By Honghua Dai, Ramakrishnan Srikant, Chengqi Zhang

This e-book constitutes the refereed complaints of the eighth Pacific-Asia convention on wisdom Discovery and information mining, PAKDD 2004, beld in Sydney, Australia in may perhaps 2004.

The 50 revised complete papers and 31 revised brief papers provided have been conscientiously reviewed and chosen from a complete of 238 submissions. The papers are equipped in topical sections on type; clustering; organization ideas; novel algorithms; occasion mining, anomaly detection, and intrusion detection; ensemble studying; Bayesian community and graph mining; textual content mining; multimedia mining; textual content mining and net mining; statistical tools, sequential information mining, and time sequence mining; and biomedical information mining.

**Additional info for Advances in Knowledge Discovery and Data Mining: 8th Pacific-Asia Conference, PAKDD 2004, Sydney, Australia, May 26-28, 2004, Proceedings**

**Sample text**

We call this method SVMs with heterogeneous feature kernels (denoted SVM-HF). The complete pseudo-code is shown in Figure 1. This approach is directly related to our previous work on Cross- Training [4] where label mappings between two different taxonomies help in building better classification models for each of the taxonomies. Testing: During application, all test documents are classified using S(0). For each document, the transformed scores are appended in the new columns with appropriate scaling.

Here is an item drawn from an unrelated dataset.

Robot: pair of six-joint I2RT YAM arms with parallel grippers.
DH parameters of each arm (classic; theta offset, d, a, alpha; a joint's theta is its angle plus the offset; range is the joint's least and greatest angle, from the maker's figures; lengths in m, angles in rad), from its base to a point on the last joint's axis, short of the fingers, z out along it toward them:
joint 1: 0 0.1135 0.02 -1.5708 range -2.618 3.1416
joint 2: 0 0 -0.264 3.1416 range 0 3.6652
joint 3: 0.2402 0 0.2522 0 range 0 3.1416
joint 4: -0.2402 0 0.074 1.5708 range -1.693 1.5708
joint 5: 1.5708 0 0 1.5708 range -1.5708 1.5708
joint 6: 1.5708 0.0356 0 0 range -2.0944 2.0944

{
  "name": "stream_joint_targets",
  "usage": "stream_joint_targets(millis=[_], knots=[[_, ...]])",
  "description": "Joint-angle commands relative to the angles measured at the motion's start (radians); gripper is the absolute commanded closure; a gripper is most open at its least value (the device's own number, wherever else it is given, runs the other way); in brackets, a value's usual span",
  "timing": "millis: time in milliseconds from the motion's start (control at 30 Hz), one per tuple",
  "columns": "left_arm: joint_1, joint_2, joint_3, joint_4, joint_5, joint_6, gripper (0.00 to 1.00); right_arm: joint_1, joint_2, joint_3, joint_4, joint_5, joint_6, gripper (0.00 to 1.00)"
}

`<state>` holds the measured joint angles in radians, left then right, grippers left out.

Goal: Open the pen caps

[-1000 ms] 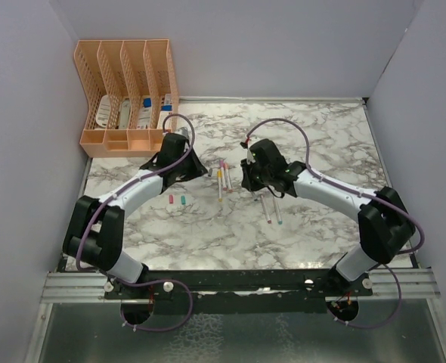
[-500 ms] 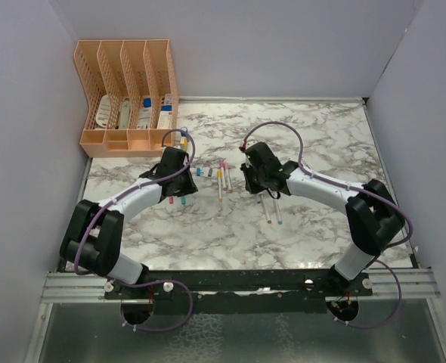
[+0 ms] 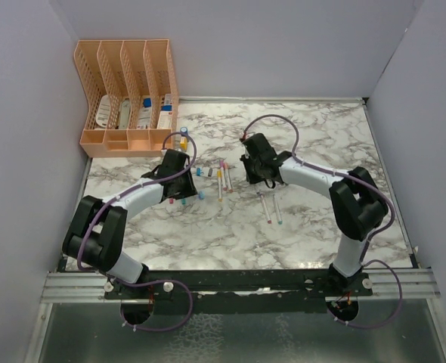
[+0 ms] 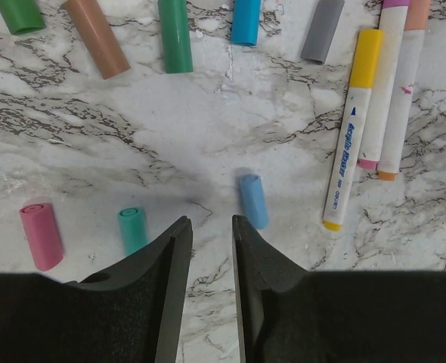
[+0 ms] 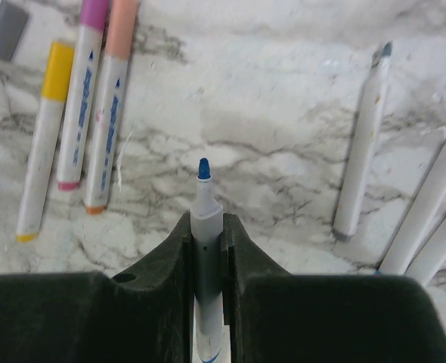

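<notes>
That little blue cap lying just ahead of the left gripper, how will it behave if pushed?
The blue cap is a short round tube lying on its side, so a sideways nudge would probably roll it. It looks small, likely very light, so it may skid on the smooth marble table. It seems hard plastic, probably stiff when pinched.

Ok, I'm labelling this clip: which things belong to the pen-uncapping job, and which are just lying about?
Job: loose caps; three capped pens; uncapped barrels; blue-tipped pen clamped in right gripper; open left gripper.
Lying about: orange organiser with its contents.
</notes>
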<state>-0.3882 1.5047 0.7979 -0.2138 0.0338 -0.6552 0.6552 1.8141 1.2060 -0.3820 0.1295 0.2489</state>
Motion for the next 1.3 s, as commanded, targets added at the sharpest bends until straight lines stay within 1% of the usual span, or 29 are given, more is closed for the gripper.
stream_joint_targets(millis=[0,67,267,600,633,800,933,967,1033,1133,1267], knots=[[-0.003,0.01,-0.014,0.006,-0.02,0.011,0.68,-0.05,0.081,0.096,0.053,0.0,-0.057,0.99],[-0.004,0.004,-0.012,0.004,-0.02,0.008,0.66,-0.068,0.116,0.126,0.06,-0.011,-0.071,0.99],[-0.003,-0.061,0.016,-0.035,-0.034,0.003,0.66,-0.109,0.207,0.207,0.061,-0.021,-0.102,0.99],[-0.002,-0.159,0.05,-0.078,-0.044,-0.008,0.65,-0.136,0.276,0.252,0.066,-0.027,-0.129,0.98],[-0.002,-0.167,0.052,-0.079,-0.043,-0.011,0.66,-0.137,0.282,0.254,0.065,-0.025,-0.13,0.96],[-0.002,-0.192,0.056,-0.081,-0.045,-0.019,0.66,-0.141,0.299,0.261,0.056,-0.018,-0.127,0.77],[-0.002,-0.197,0.061,-0.086,-0.042,-0.023,0.66,-0.144,0.294,0.263,0.058,-0.024,-0.123,0.67],[-0.002,-0.2,0.061,-0.086,-0.042,-0.022,0.65,-0.144,0.293,0.265,0.057,-0.023,-0.124,0.6],[-0.002,-0.202,0.063,-0.087,-0.042,-0.024,0.66,-0.144,0.288,0.273,0.053,-0.022,-0.123,0.57],[-0.003,-0.208,0.065,-0.09,-0.042,-0.027,0.66,-0.145,0.263,0.281,0.053,-0.025,-0.124,0.47],[-0.002,-0.218,0.064,-0.089,-0.043,-0.031,0.66,-0.143,0.224,0.286,0.056,-0.051,-0.139,0.4]])
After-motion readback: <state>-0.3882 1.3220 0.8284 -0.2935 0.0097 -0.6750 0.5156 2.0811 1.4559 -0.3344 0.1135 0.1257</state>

Definition 5. A cell is called isolated if its neighboring cells are all cells. The data points, which are contained in some isolated sparse cells, are defined as noises. A proper density-connected equivalent subclass usually contains most data points of each cluster. The data points of sparse cell may be either the boundary points of some cluster or outliers. The property for each sparse cell to be isolated or not is an important key to recognize border points and outliers. Outliers are essentially those points of isolated sparse cell.

The scaling factor: The differential scaling of term and feature dimensions has special reasons. This applies a special kernel function to documents during training S(1). The kernel function in linear SVMs gives the similarity between two document vectors, When document vectors are scaled to unit norm, this becomes simply the of the angle between the two document vectors, a standard IR similarity measure.